All lines of the listing that contain "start" should be shown in full.

********************

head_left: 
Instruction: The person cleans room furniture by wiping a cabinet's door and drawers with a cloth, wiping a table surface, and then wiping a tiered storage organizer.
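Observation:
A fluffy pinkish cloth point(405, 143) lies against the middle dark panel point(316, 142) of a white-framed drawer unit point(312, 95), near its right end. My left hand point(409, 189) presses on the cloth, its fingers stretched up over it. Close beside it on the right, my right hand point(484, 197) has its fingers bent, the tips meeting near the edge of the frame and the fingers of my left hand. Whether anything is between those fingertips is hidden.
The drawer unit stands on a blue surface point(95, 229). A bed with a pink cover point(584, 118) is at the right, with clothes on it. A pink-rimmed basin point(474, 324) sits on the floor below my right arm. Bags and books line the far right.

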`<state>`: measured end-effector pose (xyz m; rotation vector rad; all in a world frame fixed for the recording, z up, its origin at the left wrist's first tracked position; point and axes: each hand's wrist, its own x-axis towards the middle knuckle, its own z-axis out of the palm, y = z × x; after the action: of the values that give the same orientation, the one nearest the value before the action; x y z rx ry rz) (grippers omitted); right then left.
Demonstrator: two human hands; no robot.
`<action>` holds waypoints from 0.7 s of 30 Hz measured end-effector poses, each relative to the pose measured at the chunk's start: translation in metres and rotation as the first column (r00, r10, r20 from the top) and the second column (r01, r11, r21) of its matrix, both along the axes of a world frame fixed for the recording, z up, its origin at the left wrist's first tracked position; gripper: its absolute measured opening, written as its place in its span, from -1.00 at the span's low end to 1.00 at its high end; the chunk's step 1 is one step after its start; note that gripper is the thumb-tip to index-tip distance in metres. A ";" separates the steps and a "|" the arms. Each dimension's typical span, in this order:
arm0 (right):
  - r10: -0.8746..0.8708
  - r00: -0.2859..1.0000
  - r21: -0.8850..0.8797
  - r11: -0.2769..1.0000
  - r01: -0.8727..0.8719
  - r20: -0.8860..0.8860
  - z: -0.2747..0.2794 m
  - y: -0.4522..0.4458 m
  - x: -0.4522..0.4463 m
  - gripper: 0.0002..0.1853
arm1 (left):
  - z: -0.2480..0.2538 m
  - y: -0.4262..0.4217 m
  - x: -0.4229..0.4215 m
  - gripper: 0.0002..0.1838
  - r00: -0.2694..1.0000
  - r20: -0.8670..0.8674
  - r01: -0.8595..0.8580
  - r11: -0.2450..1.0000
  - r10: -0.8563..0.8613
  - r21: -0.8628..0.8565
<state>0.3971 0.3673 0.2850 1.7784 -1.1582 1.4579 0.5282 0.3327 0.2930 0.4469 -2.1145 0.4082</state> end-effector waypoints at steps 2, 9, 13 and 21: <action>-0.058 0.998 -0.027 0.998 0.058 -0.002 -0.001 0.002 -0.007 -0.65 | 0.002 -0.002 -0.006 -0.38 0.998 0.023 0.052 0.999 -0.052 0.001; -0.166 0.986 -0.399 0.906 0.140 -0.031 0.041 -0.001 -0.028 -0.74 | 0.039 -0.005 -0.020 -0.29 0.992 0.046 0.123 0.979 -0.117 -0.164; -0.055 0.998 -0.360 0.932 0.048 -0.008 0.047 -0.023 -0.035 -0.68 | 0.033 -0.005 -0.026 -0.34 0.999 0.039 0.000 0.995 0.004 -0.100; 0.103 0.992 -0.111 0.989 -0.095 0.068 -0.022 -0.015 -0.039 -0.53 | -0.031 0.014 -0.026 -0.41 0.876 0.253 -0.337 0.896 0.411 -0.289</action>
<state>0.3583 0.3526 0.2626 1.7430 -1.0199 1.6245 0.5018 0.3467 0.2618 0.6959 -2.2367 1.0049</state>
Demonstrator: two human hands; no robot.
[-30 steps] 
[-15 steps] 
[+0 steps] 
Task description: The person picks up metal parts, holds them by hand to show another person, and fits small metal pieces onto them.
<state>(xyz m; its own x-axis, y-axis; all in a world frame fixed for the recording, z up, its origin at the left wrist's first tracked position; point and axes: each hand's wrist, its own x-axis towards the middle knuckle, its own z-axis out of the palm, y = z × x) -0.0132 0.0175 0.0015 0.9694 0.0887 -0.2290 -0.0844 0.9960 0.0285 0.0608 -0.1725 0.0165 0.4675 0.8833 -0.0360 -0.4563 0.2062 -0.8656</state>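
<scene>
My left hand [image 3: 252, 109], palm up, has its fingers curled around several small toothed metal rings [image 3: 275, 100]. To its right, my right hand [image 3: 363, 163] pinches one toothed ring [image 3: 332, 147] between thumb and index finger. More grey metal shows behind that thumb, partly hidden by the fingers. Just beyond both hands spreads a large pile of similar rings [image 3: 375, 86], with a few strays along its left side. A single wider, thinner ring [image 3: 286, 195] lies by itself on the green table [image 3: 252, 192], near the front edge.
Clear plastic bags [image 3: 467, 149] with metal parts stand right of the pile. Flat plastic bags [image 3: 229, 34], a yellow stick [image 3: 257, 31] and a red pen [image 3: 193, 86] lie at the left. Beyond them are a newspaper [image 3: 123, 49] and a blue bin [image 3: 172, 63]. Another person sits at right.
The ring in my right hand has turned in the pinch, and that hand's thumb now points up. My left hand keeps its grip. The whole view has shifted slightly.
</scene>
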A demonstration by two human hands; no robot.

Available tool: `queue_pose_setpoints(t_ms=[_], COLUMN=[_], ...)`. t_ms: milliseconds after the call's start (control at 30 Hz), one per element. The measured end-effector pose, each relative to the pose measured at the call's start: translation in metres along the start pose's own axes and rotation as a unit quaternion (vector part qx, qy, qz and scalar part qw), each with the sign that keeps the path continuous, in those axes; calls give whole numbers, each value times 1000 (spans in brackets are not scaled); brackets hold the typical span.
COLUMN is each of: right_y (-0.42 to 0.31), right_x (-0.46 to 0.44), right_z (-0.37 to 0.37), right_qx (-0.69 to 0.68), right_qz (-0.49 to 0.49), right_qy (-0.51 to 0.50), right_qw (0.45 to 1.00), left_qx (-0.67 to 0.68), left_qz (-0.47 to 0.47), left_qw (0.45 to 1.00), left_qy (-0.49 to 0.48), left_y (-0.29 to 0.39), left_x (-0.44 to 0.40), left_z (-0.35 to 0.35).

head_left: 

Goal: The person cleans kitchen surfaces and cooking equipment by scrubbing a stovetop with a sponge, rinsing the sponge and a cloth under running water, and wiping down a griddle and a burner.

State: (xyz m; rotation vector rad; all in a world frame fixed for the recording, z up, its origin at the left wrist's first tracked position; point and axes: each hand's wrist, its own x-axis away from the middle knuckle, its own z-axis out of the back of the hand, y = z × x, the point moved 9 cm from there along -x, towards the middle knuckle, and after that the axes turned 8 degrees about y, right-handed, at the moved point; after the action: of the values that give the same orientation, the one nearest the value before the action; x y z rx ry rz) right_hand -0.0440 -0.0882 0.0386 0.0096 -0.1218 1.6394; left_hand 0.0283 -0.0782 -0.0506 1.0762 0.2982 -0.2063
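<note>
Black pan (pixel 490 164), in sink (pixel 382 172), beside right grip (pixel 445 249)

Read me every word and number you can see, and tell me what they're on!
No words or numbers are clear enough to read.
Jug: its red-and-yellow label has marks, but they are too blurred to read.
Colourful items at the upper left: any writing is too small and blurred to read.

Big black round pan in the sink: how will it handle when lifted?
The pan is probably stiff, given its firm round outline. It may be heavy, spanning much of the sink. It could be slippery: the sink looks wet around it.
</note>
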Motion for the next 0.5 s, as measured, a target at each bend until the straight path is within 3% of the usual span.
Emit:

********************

> _Result for this task_:
`<action>` holds waypoints from 0.7 s of 30 Hz measured end-effector poses, each relative to the pose measured at the chunk's start: translation in metres and rotation as the first column (r00, r10, r20 from the top) and the second column (r01, r11, r21) of its matrix, both along the axes of a world frame fixed for the recording, z up, its origin at the left wrist's first tracked position; gripper: its absolute measured opening, written as its place in its span, from -1.00 at the span's low end to 1.00 at its high end; the chunk's step 1 is one step after its start; note that gripper is the thumb-tip to index-tip distance in metres. A ";" separates the steps and a "|" the arms. Each dimension's typical span, in this order:
Available tool: `queue_pose_setpoints(t_ms=[_], COLUMN=[_], ...)`. t_ms: milliseconds after the call's start (control at 30 Hz), one per element. The measured end-effector pose, each relative to the pose measured at the call's start: translation in metres along the start pose's own axes and rotation as a unit quaternion (vector part qx, qy, qz and scalar part qw), each with the sign that keeps the path continuous, in those axes; calls give whole numbers, each value times 1000 (spans in brackets are not scaled); brackets hold the typical span.

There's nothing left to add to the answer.